- Len Hurst wins 1896 Paris Marathon. Depicted on the front page of Le Petit Journal, 2 August 1896.
- Born: 28 December 1871 Kent
- Died: 22 November 1937 (aged 65) Kent
- Occupations: Brick-maker, Athlete
- Known for: 1896, 1900, 1901 – Paris marathon winner, 1901 – 25-mile World Champion, 1903 – 25-mile World record, 1900 – (probable) 50 km world record.

= Leonard Hurst =

British distance runner (1871–1937)

Len Hurst (28 December 1871 – 22 November 1937) was renowned as a British long-distance athlete, both running and pedestrianism, although he started life as a brick-maker, and spent his last 29 years as a pub landlord.

Hurst won his first adult race in 1887 at the age of 15, whereby the prize of £10 qualified him as 'professional'. In 1896 he won the inaugural Paris Marathon and went on to repeat the victory in both 1900 and 1901.

In 1901 he won the professional 25 mi world championships in London, and in 1903 he broke the world 25 mi record.

==Early life==
Len Hurst was born in Kent, England, where he trained as a brick-maker.
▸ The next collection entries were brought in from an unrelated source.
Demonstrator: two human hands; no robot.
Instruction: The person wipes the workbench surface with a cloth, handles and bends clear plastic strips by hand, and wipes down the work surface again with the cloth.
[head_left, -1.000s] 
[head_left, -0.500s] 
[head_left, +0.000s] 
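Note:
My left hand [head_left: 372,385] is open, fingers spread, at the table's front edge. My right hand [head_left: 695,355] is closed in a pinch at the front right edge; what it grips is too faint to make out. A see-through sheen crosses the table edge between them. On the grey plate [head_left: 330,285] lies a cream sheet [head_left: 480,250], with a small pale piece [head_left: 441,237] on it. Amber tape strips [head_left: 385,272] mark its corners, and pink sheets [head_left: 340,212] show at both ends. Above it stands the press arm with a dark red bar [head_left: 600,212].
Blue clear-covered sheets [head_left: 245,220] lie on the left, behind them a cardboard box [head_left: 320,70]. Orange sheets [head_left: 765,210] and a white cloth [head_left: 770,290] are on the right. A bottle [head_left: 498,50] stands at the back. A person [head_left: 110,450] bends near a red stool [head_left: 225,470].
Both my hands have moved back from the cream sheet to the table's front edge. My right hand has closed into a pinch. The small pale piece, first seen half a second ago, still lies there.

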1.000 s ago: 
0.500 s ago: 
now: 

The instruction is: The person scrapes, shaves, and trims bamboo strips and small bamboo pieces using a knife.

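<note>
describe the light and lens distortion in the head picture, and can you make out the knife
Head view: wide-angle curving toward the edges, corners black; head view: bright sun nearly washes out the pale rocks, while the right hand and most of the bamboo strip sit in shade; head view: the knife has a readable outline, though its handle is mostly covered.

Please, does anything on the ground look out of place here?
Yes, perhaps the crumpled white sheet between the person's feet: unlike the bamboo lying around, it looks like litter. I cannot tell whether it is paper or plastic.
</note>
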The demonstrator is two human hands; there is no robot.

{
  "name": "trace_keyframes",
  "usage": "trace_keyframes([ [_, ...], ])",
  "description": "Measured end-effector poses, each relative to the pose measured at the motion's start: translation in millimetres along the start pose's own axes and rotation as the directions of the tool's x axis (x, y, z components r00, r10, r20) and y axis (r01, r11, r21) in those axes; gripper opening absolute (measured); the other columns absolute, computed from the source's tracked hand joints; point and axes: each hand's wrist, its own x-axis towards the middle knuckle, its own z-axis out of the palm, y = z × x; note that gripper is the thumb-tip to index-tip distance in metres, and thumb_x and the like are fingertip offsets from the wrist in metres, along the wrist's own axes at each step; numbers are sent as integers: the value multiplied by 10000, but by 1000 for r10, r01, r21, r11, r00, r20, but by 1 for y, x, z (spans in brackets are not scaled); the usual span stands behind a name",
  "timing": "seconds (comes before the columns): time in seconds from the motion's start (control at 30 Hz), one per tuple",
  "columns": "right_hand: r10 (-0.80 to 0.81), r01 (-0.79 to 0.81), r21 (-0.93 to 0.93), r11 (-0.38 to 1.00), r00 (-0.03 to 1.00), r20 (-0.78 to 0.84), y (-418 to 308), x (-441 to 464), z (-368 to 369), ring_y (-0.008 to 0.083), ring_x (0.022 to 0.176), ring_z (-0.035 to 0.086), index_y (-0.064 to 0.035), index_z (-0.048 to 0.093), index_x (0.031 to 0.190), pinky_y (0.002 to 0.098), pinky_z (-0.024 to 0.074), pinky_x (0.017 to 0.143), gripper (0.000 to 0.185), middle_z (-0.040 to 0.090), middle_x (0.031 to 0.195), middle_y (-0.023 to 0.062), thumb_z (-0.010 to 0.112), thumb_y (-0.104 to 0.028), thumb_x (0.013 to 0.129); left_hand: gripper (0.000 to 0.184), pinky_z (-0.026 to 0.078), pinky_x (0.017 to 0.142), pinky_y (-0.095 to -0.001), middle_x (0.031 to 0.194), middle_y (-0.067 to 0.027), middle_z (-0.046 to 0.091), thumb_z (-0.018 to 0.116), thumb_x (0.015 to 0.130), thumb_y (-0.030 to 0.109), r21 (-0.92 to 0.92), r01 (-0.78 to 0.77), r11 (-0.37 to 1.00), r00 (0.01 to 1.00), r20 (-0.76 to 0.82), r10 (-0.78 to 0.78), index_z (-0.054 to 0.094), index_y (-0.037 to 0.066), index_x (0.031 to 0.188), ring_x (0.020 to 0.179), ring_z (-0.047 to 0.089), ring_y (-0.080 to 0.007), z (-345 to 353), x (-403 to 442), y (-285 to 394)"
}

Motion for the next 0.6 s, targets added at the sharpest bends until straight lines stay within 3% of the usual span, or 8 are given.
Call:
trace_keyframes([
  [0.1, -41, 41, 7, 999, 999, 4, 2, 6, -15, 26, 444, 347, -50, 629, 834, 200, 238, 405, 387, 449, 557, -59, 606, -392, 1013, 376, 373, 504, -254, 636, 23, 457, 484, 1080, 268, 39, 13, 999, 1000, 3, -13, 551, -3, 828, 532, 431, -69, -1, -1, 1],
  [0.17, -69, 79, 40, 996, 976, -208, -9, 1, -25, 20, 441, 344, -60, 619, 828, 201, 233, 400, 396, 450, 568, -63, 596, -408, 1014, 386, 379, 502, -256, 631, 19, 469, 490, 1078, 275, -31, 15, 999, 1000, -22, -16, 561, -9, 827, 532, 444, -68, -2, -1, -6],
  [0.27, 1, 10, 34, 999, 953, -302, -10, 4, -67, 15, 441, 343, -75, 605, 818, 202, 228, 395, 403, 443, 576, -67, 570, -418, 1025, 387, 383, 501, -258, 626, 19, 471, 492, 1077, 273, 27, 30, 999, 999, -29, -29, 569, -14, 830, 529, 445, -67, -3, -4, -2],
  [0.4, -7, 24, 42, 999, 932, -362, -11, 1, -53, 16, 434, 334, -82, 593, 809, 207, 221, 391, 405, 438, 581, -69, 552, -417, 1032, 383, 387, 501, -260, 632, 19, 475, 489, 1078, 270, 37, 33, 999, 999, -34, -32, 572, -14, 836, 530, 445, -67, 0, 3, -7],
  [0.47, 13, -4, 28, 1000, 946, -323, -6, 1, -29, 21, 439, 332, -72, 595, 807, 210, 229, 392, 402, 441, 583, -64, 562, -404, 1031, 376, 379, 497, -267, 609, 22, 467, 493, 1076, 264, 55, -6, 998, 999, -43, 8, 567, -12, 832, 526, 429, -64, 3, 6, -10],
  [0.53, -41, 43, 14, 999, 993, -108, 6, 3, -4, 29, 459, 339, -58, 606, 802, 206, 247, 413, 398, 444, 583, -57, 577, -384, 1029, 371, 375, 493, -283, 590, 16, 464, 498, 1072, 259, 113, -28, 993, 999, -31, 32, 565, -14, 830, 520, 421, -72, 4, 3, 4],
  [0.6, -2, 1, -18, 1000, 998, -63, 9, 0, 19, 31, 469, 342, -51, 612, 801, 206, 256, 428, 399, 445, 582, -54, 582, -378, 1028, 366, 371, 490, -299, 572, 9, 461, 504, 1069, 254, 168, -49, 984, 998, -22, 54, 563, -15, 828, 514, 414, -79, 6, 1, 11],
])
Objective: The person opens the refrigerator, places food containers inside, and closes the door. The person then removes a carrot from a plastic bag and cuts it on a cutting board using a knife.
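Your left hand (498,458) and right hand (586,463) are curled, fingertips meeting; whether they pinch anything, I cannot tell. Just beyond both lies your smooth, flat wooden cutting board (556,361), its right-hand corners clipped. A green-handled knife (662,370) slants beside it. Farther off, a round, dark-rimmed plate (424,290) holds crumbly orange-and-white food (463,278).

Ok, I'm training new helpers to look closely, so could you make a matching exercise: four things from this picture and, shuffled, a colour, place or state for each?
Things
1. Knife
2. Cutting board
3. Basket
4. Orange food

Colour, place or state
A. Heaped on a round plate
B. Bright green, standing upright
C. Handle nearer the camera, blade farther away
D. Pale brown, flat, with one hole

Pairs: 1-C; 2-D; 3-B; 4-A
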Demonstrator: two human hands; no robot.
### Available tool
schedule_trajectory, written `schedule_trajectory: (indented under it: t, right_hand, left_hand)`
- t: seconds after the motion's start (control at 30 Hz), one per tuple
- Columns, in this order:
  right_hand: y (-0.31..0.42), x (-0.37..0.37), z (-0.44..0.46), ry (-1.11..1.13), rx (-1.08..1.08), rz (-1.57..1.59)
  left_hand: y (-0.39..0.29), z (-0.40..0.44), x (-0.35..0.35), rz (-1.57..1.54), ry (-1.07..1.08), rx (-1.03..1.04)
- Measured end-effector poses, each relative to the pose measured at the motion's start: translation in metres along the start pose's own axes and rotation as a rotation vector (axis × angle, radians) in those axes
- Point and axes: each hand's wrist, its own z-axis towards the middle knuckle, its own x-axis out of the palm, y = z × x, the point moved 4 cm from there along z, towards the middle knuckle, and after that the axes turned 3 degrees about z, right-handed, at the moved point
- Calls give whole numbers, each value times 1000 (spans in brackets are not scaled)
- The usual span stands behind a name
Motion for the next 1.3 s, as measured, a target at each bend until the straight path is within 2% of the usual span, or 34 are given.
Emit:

Hurst won his first adult race in 1887 at the age of 15. The prize of £10 for the 6 km race qualified him as 'professional'. At the beginning of his career, Hurst ran shorter races; however, switching to longer distances in 1893, Hurst covered 294 km during a four-day event.

His brother Joe was also a runner, finishing sixth in the 1896 Paris Marathon and acting as team-mate with Len in the English team at the Madison Square Garden Six Day Walk in 1902. The New York Times reported both Len and Joe as residents of Edmonton, London in 1902.

==Paris Marathon==
On 18 July 1896 the inaugural Paris Marathon was organised by Pierre Giffard on behalf of Le Petit Journal. The event followed on from the success of the marathon in the 1896 inaugural Olympics in Athens. Giffard started the race before a large crowd at Porte Maillot, and it followed a course to Versailles and finished in front of 2,000 spectators on the bridge over the river Seine in Conflans-Sainte-Honorine, an approximate distance of 40 km. During the race his refreshments reportedly included orange-juice and a glass of champagne. Hurst earned the 200-franc prize in a winning time of 2:31:30; 27 minutes faster than the mark of 2:58:50 set by Spiridon Louis of Greece three months earlier at the first Olympic marathon in Athens, Greece on 10 April 1896. Set on courses shorter than the now-standardized distance of 42.195 km (26 miles 385 yards), the performances of Louis and Hurst were never officially recognised as world records in the marathon.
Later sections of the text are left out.